[THE PROBLEM]: Check the records below line by line. Give the count of lines with "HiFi", and nothing else.

[RAW DATA]:
"""

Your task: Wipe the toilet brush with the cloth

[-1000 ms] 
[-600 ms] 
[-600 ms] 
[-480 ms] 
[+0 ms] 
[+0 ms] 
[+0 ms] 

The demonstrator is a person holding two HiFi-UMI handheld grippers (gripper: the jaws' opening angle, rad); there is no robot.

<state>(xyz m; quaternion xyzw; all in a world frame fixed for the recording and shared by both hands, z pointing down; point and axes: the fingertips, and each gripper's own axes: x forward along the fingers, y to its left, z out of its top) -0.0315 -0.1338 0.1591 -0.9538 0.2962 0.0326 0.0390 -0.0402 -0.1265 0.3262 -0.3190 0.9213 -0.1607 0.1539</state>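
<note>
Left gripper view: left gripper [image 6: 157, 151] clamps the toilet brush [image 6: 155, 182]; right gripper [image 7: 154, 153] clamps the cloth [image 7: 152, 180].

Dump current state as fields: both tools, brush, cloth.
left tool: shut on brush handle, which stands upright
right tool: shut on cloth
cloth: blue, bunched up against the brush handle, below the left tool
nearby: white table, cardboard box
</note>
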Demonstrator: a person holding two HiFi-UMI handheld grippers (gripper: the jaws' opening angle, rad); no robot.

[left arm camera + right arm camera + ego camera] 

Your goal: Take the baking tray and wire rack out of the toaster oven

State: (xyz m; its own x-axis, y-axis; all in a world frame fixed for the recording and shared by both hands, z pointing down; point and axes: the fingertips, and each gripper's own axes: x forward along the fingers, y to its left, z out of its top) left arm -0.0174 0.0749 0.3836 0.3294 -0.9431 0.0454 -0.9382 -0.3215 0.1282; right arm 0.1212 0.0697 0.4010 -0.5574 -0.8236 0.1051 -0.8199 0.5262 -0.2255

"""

[EXERCISE RESPONSE]: 2